Media un metro 1.50, pero se hacía enorme con su energía. Después de que él se iba todos nos acercábamos a su fuego, que era el más puro porque era el de él. Le dábamos tres vueltas completas, nos arrodillábamos en la alfombra roja, acercábamos las manos al fuego y nos pasábamos las manos por la cabeza con gesto de purificación. Siempre estaba el monje calvo de la sonrisa gigante con el que ya casi éramos amigos.
El monje se llamaba Swami. Tampoco era su nombre real, pero así se les dice a los monjes o líderes hindúes que dedican su vida a la espiritualidad,- como el paralelo de Mata Ji pero en versión masculina-. Él tenía una frescura y una energía particular, se movía rápido y con resabios de aires americanos. Un día almorzando nos contó su historia. Él era de Nueva York. Hacía ya unos años que vivía en el Ashram en India. Había tenido una vida de muchos problemas con el alcohol y con las drogas también. Varias veces las dejó y varias veces había vuelto a agarrarlas. Nos contó que la última vez lo perdió todo y se quedó solo. – Nadie podía seguir mi ritmo que iba hacia la muerte lenta. Un día vine a India y como muchos me quedó a vivir en este Ashram.

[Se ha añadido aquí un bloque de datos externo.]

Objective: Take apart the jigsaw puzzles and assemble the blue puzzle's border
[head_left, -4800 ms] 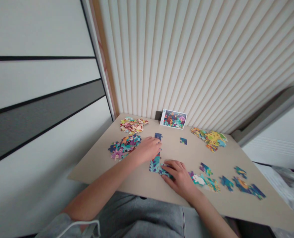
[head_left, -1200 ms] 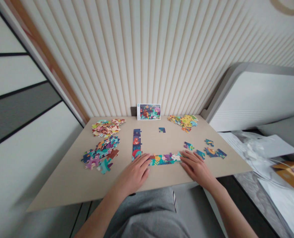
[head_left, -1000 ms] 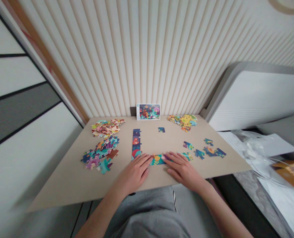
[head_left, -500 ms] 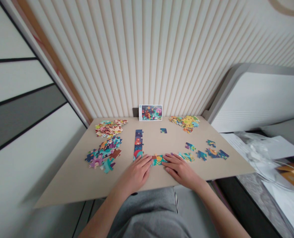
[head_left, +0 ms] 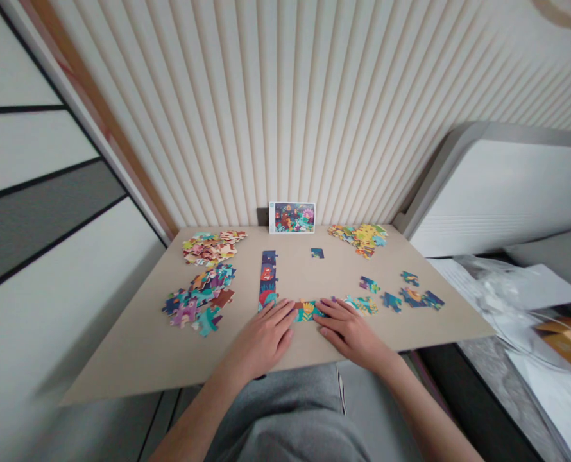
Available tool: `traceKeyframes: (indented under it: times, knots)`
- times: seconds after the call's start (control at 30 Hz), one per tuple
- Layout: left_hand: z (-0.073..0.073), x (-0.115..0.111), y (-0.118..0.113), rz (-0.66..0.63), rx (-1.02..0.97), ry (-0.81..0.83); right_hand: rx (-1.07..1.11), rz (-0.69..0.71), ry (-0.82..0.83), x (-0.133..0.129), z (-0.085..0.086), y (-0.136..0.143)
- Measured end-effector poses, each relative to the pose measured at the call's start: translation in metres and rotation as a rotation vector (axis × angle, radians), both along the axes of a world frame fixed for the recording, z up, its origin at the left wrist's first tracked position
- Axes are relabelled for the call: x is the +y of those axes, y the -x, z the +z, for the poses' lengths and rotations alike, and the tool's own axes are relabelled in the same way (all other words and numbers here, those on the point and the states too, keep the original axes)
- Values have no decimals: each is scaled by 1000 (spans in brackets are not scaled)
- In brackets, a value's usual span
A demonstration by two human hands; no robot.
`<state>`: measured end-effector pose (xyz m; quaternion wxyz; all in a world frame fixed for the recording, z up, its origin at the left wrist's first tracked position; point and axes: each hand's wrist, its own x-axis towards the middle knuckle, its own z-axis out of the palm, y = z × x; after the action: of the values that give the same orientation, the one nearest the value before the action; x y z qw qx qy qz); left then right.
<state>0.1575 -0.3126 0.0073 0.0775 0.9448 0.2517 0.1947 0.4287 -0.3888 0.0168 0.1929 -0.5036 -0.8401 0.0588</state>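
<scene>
Left hand (head_left: pixel 266 333) and right hand (head_left: pixel 353 330): both palm down, fingers extended and laid flat on the puzzle rather than closed round it; the two were apart, a patch with a yellow plant motif showing between them. Ribbed wall panel (head_left: pixel 290 96) stood behind the tabletop (head_left: pixel 131 359), which carried all the puzzle parts. The L-shaped puzzle strip (head_left: pixel 268 276) lay at the middle of the tabletop: one arm ran away from me, the other crossed in front of me under my fingers and emerged beyond my right hand. I could not tell how the corner fitted, as my left hand covered it. Far left, a pink-and-cream pile (head_left: pixel 211 249); nearer me, a blue-and-purple pile (head_left: pixel 201 298); far right, a yellow pile (head_left: pixel 362 239). Picture card (head_left: pixel 292 218) stood upright at the back edge. Five loose pieces (head_left: pixel 392 301) lay to the right of the strip, two of them touching. A single dark-blue piece (head_left: pixel 317 253) lay apart, in front of the card.
</scene>
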Motion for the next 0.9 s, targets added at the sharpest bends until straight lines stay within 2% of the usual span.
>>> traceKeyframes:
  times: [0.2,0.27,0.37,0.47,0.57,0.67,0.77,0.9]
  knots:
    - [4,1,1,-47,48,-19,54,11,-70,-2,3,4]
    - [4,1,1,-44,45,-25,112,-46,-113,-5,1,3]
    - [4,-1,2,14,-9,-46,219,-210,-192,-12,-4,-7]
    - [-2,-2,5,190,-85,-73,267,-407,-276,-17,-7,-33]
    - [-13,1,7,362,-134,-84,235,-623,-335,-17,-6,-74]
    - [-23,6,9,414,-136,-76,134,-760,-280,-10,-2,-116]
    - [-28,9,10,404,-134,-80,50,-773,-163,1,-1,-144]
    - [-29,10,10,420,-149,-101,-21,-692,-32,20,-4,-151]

Me da mucha curiosidad la forma que toman los despertares espirituales. Esos monjes que vemos rezando con un aura pacífica llena de luz resulta que la mayoría de las veces no fueron santos ni creyentes ni personas “rectas” con una vida calma y ejemplar. La mayoría fueron hombres "normales" que sufrieron tanto tanto, que la única salida que les quedó fue entregarse a la idea de otro mundo posible, uno con menos sufrimiento. Lo que buscamos todos. Con drogas, con espiritualidad o con lo que cada uno ponga ahí, lo único que buscamos es dejar de sufrir, encontrar un poco de paz y un mundo más vivible. Una realidad que nos sea menos dura, como diría Freud.
La otra Gurú, era una mujer americana que vino de vacaciones y también se quedó a vivir acá. Ella era psicóloga. Eso me daba un poco más de esperanza.
Un tiempo después de estar en el Ashram, de sentarme en los bancos, de escuchar las distintas historias con las que la gente llegaba, por un momento pensé que ese sería mi destino también. Dejarlo todo y quedarme acá. Es imposible que por lo menos una vez ese pensamiento no se te cruce por la cabeza cuando venís a India. Todo se vive demasiado intenso acá. La verdad no estuve tan lejos, lo pensé en varias ocasiones. Pero por el momento, parecía que el universo tenía otro destino para mí.